Но совсем уж безумной она не была. Проверку называла проваркой. Когда звякал колокольчик на коксовой батарее, она воображала, что это в кирхе звонят к мессе. Ей не нужно было ничего выдумывать, чтобы обмануть себя, — голова у нее и так пребывала не здесь. Поведение Кати хоть и не соответствовало лагерным порядкам, но вполне отвечало лагерным ситуациям. Была в ней природная цельность, которой все мы завидовали. Даже Ангел голода запутывался в ее инстинктивных ощущениях. Он обрушивался на нее, как и на всех нас, но добраться до ее мозгов не мог. Она всегда делала самое простое — не раздумывая и полагаясь на волю случая. Кати пережила лагерь и ни разу не цыганила. Возле кухонных отбросов за столовкой ее никогда не видели. Она ела то, что можно было найти на лагерном дворе и на заводской площадке: цветы, листья, семена бурьяна. И всяких тварей: червяков и гусениц, личинок и жуков, улиток и пауков. А еще — замерзший собачий помет на заснеженном плацу. Нас поражало, как доверяли ей сторожевые собаки: они принимали эту неуклюжую женщину в шапке-ушанке за одну из них.
Сумасшествие Кати никогда не выходило за допустимые границы. Она была дружелюбна, но не навязчива. Все эти годы ей была присуща естественность домашнего зверька, освоившегося в лагере. В ней совершенно не чувствовалось враждебности. И мы ее любили.
Однажды в сентябре моя смена закончилась, когда солнце еще припекало, хотя день клонился к вечеру. Я побрел по тропкам за ямой и затерялся в бурьяне. Среди пламенеющей, давно несъедобной лебеды покачивался дикий овес, опаленный солнцем. Его ости лоснились, как рыбьи хребты. Зерна в жестких колосьях были еще молочной спелости, и я глотал эти зерна. На обратном пути мне не захотелось больше продираться через бурьян, я пошел по облыселой тропе. Возле «дирижабля» сидела Кати Плантон. Ее руки лежали на муравейнике, на них кишмя кишела чернота. Кати слизывала эту черноту и ела.
— Ты что делаешь, Кати? — спросил я.
Она ответила:
— Делаю себе перчатки, но от них щекотно.
— Тебе разве холодно?
Она сказала:
— Не сегодня, завтра. Мама испекла мне рогалики с маком, они еще теплые. Не ступай сюда, чуть подожди, ты же не на охоте. Когда кончатся рогалики, будет солдатам проварка. И они поедут домой.

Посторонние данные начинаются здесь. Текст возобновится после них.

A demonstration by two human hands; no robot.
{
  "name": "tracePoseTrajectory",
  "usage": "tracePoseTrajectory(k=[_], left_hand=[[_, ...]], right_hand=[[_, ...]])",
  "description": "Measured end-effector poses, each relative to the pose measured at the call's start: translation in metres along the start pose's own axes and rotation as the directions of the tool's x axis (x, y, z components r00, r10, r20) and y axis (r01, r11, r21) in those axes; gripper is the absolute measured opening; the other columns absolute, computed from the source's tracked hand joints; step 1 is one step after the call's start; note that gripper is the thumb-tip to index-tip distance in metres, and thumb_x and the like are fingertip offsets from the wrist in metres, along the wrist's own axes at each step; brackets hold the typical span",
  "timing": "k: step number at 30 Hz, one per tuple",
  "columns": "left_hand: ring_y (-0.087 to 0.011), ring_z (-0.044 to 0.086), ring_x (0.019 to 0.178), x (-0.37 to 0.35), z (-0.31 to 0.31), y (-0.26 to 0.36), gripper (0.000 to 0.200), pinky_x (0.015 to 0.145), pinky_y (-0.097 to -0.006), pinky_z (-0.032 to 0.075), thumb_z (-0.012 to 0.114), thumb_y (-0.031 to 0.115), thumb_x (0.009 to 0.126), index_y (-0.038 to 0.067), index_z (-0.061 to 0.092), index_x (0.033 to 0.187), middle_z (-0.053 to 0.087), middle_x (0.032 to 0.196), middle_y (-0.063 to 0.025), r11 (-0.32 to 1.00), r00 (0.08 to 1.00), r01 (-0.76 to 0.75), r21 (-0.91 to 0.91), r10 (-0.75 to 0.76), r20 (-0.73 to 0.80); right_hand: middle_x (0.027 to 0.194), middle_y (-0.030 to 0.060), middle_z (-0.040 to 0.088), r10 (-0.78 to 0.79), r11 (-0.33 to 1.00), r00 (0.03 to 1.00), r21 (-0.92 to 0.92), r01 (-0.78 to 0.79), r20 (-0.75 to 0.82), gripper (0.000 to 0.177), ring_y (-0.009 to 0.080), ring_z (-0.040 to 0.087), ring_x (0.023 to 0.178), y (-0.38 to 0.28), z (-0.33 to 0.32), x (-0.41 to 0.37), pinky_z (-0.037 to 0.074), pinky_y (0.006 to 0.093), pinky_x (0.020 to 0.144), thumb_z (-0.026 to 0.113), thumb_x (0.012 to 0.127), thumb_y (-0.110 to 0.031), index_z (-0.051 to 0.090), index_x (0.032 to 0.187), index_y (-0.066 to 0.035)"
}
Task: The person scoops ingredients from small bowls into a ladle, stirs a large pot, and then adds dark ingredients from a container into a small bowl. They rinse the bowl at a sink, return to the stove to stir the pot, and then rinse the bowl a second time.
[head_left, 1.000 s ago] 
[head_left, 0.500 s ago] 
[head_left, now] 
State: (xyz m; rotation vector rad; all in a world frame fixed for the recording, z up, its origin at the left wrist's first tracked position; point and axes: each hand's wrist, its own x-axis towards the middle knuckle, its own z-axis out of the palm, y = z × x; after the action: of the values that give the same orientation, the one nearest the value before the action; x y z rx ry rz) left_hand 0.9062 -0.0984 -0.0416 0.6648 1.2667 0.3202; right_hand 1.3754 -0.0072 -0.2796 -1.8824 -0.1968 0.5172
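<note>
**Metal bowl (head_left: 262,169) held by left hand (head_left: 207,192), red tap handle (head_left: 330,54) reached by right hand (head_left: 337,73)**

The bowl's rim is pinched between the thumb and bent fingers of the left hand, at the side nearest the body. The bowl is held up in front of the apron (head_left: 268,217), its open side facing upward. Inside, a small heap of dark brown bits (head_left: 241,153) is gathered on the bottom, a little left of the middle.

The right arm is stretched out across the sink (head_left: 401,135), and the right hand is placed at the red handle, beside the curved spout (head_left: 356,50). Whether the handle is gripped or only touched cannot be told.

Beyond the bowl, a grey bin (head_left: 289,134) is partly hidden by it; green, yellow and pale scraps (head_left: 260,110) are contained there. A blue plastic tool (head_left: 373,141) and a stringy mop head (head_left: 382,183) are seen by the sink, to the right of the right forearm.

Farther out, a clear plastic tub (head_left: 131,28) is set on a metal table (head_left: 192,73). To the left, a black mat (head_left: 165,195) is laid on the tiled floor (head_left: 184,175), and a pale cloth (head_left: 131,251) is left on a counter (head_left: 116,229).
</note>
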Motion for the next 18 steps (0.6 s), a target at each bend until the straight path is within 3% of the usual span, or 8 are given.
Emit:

На ее руках снова закишела чернота. Прежде чем слизнуть муравьев, она спросила:
— Когда война кончится?
— Она уже два года как закончилась. Вставай, пойдем в лагерь.
Она сказала:
— Ты что, не видишь: сейчас я занята.
Феня носила не фуфайку, а белый рабочий халат с надетой поверх него вязаной кофтой. Кофта была всякий раз другая. Одна — буро-ореховая, вторая — грязно-лиловая, как неочищенная свекла, третья — цвета глины, и еще одна — в бело-серую крапинку. Все кофты были слишком свободными в рукавах и обтягивали живот. Никто не знал, на какой случай предназначена та или иная кофта и зачем их Феня вообще надевает, да к тому же — поверх халата. Греть они не грели — слишком много дырок и мало шерсти. Шерсть довоенная, которую не единожды распускали и снова пускали в дело: она все еще годилась для вязания. Возможно, это была шерсть со всех изношенных кофт целой большой семьи или с кофт, оставшихся после всех умерших в этой семье. Мы о Фениной семье ничего не знали; не знали даже, имела ли она вообще — до или после войны — семью. Никого из нас Феня сама по себе не интересовала. Однако каждый был ей предан, потому что она выдавала хлеб. Она и была тем хлебом, она была госпожой, с ее руки мы каждый день ели.